In past years, there have been incidents in which Taiwanese perpetrators of telecom fraud were deported to China to face charges, rather than Taiwan, by the governments of Southeast Asian countries in which telecom fraud rings were operating. These were framed by the Taiwanese government as cases of China kidnapping Taiwanese, leveraging on its ties with Southeast Asian governments.
It’s worth noting that one of the kidnapped Hong Kong Causeway Bay booksellers, Gui Minhai, was kidnapped from Thailand. This is unlikely to have taken place without the knowledge of Thai authorities. Men who contacted Gui’s landlord about him before his disappearance were reported as seeking to travel to Cambodia before abandoning the cell phone they used.

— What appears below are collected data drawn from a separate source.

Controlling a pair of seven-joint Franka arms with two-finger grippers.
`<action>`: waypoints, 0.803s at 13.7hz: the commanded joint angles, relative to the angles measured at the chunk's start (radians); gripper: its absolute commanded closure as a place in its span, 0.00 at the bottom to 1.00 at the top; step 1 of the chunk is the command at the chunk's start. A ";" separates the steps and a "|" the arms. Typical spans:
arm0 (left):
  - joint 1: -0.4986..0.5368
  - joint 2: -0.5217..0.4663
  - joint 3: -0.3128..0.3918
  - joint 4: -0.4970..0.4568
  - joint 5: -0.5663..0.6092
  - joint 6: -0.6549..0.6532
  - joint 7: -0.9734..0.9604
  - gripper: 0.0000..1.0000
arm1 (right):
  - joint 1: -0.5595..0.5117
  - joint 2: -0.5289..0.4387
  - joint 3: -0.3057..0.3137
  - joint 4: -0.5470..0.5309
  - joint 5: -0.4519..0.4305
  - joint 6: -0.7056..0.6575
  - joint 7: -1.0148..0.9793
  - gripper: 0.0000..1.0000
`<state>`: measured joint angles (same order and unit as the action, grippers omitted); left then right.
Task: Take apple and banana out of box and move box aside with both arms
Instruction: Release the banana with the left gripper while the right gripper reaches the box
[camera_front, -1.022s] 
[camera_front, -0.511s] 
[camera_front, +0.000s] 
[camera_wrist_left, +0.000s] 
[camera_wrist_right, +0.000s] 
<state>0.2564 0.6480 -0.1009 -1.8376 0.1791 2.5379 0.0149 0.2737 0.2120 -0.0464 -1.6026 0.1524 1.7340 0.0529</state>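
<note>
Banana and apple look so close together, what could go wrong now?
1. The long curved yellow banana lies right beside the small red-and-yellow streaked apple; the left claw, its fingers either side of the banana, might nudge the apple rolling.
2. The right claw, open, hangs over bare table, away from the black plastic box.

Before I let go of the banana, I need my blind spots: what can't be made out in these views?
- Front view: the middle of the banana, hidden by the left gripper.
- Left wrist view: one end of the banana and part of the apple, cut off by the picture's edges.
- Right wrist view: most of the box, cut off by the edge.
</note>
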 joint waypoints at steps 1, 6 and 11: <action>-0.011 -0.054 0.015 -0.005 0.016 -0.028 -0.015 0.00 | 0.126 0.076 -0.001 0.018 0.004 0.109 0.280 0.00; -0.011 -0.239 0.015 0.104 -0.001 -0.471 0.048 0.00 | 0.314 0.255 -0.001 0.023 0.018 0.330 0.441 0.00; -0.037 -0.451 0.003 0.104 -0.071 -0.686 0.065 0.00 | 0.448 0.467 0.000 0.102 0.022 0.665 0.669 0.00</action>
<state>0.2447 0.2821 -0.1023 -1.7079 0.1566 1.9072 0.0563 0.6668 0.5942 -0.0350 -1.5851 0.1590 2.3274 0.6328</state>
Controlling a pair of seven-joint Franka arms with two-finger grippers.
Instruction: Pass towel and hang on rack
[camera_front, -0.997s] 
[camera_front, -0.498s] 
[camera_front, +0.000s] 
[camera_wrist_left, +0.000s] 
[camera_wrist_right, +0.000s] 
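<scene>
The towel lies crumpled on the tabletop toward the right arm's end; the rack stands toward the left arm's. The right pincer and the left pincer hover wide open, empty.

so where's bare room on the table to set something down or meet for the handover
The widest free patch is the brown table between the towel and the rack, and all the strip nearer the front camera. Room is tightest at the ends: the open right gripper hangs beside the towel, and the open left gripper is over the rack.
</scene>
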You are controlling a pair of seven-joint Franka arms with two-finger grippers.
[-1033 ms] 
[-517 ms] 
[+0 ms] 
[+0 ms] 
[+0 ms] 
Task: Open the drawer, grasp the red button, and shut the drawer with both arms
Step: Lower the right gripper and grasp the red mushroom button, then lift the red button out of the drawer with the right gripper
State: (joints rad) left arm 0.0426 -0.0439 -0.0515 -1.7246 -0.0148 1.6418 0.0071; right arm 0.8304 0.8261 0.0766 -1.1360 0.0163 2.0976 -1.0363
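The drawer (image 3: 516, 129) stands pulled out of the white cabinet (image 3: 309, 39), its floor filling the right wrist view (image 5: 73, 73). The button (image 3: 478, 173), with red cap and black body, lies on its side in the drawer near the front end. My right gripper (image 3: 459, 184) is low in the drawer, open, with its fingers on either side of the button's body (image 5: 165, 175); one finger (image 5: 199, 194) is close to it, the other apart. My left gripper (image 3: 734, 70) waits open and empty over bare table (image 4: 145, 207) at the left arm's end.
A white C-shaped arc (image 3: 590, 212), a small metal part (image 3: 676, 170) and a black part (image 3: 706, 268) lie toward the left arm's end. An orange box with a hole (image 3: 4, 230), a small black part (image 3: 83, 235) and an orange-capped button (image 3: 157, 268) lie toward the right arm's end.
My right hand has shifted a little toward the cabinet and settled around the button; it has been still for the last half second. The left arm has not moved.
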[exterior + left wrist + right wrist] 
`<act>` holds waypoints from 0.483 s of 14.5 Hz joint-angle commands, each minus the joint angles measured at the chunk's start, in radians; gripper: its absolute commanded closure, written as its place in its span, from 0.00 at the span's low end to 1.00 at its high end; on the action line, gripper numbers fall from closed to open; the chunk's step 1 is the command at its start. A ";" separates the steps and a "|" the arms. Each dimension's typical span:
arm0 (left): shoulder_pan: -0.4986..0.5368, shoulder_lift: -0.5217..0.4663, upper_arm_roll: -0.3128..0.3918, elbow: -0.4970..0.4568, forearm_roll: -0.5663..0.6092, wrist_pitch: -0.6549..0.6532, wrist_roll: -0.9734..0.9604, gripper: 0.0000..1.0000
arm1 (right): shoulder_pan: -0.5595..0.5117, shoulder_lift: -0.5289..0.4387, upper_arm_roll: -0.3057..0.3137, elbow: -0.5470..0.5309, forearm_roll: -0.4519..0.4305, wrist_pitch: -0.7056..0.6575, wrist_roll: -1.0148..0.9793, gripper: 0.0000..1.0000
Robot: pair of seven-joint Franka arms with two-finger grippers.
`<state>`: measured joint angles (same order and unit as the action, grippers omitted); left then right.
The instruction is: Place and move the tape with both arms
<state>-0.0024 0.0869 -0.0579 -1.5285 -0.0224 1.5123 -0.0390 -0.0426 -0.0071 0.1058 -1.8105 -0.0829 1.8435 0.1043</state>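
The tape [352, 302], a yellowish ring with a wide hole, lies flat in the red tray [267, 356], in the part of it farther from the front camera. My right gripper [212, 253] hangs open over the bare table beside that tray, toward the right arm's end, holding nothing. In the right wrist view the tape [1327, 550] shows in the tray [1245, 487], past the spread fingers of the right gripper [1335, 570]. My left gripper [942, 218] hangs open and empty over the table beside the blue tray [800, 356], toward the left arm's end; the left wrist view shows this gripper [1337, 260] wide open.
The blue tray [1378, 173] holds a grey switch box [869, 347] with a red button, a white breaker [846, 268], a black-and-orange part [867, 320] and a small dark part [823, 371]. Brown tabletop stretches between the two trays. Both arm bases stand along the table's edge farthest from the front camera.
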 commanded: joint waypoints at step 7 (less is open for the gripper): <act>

A joint task force between government agencies has been set up to deal with trafficking. In the meantime, it may not be surprising to note that the issue has become an object of contention in domestic politics between the pan-Blue and pan-Green camps. The ruling Tsai administration has sought to defend its record, while KMT politicians have painted its response as ineffectual.
For example, KMT Taipei city councilor Angela Ying, who sought to draw attention to the issue early on and claims to have received a number of requests for assistance from trafficked Taiwanese, criticized police as primarily seeking to deter more Taiwanese from traveling to Cambodia rather than focusing efforts on rescuing victims. She also noted, however, that some victims may be unwilling to come forward because they have criminal records of their own.
As arrests were also recently made regarding 50 Taiwanese victims of human trafficking in Dubai, YouTuber Hao-pang Bump claimed that Taiwan’s representative office in Dubai had turned away a victim. The KMT criticized the Ministry of Foreign Affairs for hitting back against his claim, though it later thanked Bump for his efforts to draw attention to the issue.
In another incident, three KMT legislators traveled to Cambodia to bring back a 19-year-old victim and subsequently argued with police at the airport upon their return, seemingly because police wished to immediately question the victim. DPP politicians such as Premier Su Tseng-chang called on the KMT not to make a show out of efforts to assist victims afterward.
The KMT itself has long leveraged the political claim that it, unlike the DPP, is able to communicate with the CCP and in this way maintain stable cross-strait relations as a justification for why it should hold power. But at times when the KMT is under fire for its links to China, such as during vice chair Andrew Hsia’s recent trip to meet with Chinese government officials in the wake of unprecedented live-fire drills around Taiwan by the People’s Liberation Army, DPP attacks on the KMT over this issue are not surprising.
That is, broadly speaking, pan-Green politicians have sought to draw connections between the trafficking cases and China. Minister of Foreign Affairs Joseph Wu, for example, has compared the trafficking cases to Chinese efforts to co-opt Taiwanese through the Belt and Road Initiative (BRI) and framed the trafficking as taking place in the context of the BRI’s development of ties between Southeast Asian countries and China
It is to be expected that the issue will remain one that is fought over between the pan-Green and pan-Blue camps. There seems to be little room for bipartisan cooperation on the matter, particularly given the external influence of China.